Ontario names Thomas Carrique new OPP commissioner

The government of Ontario has named Thomas Carrique as the new commissioner of the Ontario Provincial Police.

Carrique currently serves as Deputy Chief of York Regional Police

Thomas Carrique, currently a Deputy Chief for York Regional Police, has been named OPP commissioner by the province. (Martin Trainor/CBC)

The government of Ontario has named Thomas Carrique as the new commissioner of the Ontario Provincial Police.

The Ford government's first pick, Toronto police Supt. Ron Taverner, withdrew his name from consideration last week after his appointment to the job touched off months of controversy and triggered an integrity commissioner investigation.

Taverner, 72, initially did not meet the criteria listed for the commissioner position.
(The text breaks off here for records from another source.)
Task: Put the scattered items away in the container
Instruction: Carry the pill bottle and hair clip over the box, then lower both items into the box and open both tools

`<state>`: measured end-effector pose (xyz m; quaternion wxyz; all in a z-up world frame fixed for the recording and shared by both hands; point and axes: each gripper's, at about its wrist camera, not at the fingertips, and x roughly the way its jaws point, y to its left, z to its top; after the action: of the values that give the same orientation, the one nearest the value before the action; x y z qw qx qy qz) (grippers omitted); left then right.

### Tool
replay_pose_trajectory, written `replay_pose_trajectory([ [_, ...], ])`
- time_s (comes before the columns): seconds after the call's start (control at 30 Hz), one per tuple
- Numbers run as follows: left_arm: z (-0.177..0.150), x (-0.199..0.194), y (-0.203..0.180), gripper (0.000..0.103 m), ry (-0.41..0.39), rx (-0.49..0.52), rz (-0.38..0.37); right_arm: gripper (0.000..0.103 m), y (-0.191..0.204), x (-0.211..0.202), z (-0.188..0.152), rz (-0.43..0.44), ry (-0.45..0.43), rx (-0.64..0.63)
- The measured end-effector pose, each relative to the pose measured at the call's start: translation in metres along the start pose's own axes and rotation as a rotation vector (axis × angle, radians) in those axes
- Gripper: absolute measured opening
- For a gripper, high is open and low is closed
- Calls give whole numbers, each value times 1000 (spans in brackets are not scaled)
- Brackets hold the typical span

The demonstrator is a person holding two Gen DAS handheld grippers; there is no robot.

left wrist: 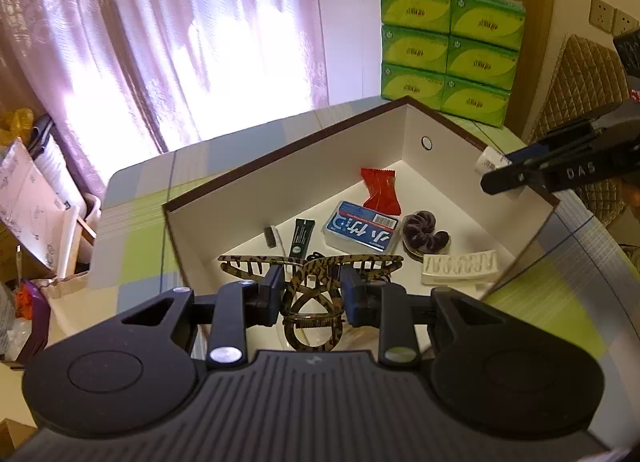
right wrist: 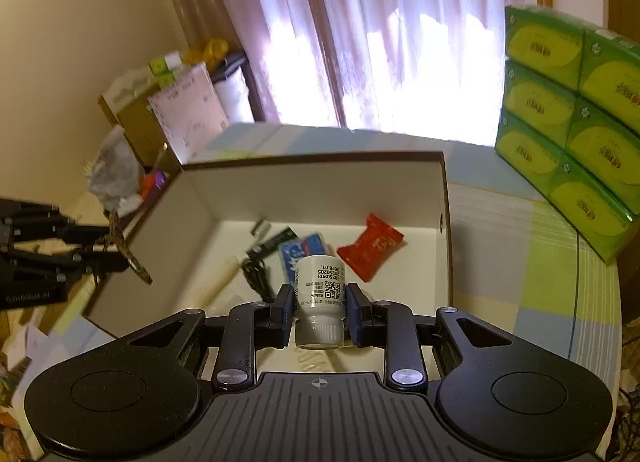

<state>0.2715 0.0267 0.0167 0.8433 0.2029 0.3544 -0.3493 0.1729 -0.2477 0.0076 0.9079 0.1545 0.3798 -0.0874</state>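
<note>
Domestic room. Evidence: sheer curtains (left wrist: 168, 41) at the window, checked tablecloth (left wrist: 144, 246), stacked tissue packs (left wrist: 450, 51), quilted chair (left wrist: 580, 77).

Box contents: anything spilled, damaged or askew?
Nothing stands out. Items lie loose but intact in the box. The left gripper holds the hair claw, the right gripper the white bottle.

Behind my table (left wrist: 152, 197) hangs a pink curtain (left wrist: 168, 41); green tissue packs (left wrist: 450, 51) stack at its far corner, sockets (left wrist: 612, 17) beyond.
</note>
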Motion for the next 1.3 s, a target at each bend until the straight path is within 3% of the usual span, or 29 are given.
replay_pose_trajectory([
  [0.33, 11, 67, 21, 25, 121, 92, 6, 30, -20, 44, -1, -55, 103, -57],
  [0.77, 16, 137, 32, 25, 235, 190, 53, 30, -27, 69, 9, -79, 96, -127],
  [1.3, 12, 149, 42, 26, 230, 179, 93, 30, -26, 71, 13, -91, 85, -163],
])
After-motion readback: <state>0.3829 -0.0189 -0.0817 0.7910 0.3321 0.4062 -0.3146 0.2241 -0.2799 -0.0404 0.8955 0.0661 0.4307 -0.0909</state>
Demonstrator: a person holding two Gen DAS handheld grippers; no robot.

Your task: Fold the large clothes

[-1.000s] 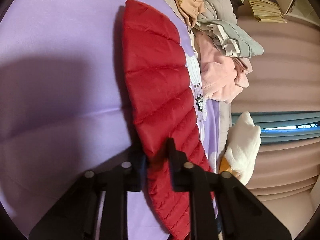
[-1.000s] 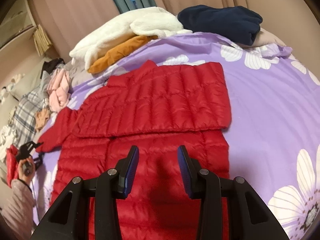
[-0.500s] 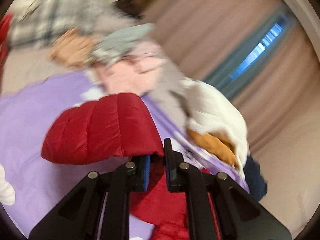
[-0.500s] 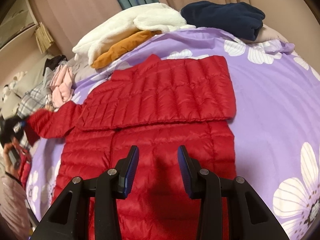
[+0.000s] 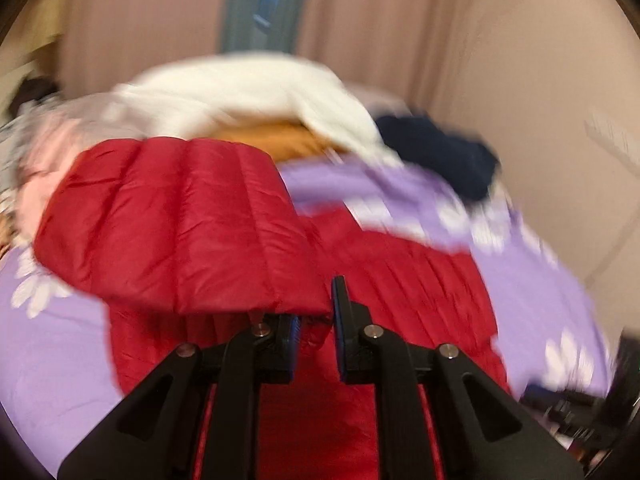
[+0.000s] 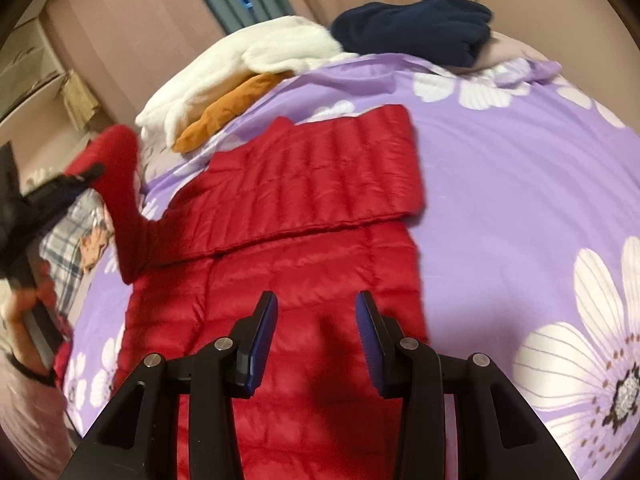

The government said it lowered the requirements to attract a wider range of candidates.

Carrique currently serves as Deputy Chief for York Regional Police.

Province cites Carrique's 'extensive experience'

Carrique has spent his entire 29-year career with the York police and has worked in uniform patrol, criminal investigations, investigative services, traffic, marine, public order and the administration and operations branches.

The government says Carrique has been appointed to a three-year term starting April 8.

"Deputy Chief Carrique's extensive experience is important as the OPP works to tackle challenging files, such as human trafficking and the ongoing fight against guns and gangs," said Community Safety Minister Sylvia Jones in a news release.

The police service has been without a permanent commissioner since Nov. 2018. 

OPP deputy fired last Monday

Last week, the government fired OPP deputy commissioner Brad Blair, who was an outspoken critic of Taverner's appointment.

Ford has repeatedly denied any involvement in that process, and said the decision was made by a hiring panel.

The now-fired Blair has repeatedly challenged that narrative, arguing that the cloud of suspicion around Taverner's appointment impacted the public's perception of the OPP as independent. 

Deputy commissioner Brad Blair had been critical of Ron Taverner's appointment, writing after he was fired that he believes it was 'reprisal.' (Ontario Provincial Police)

Blair, who was a finalist for the OPP's top job, also made headlines in recent weeks as the whistleblower who revealed details about Ford's plans to spend $50,000 upgrading a van through the OPP.

He was fired last Monday for allegedly revealing confidential OPP information, which the Ford government has called a breach of his oath as an officer.

In a statement on Tuesday, Blair disputed that version of events.

"It is patently clear to me that this is reprisal and an attempt to muzzle me," he wrote. 

Though Taverner has returned to his Toronto police job and a new OPP commissioner has been named, it's unlikely the controversy will soon fade away.

The integrity commissioner's report is still due, a court case is pending over whether the ombudsman should be forced to investigate, and the NDP has called for a public inquiry.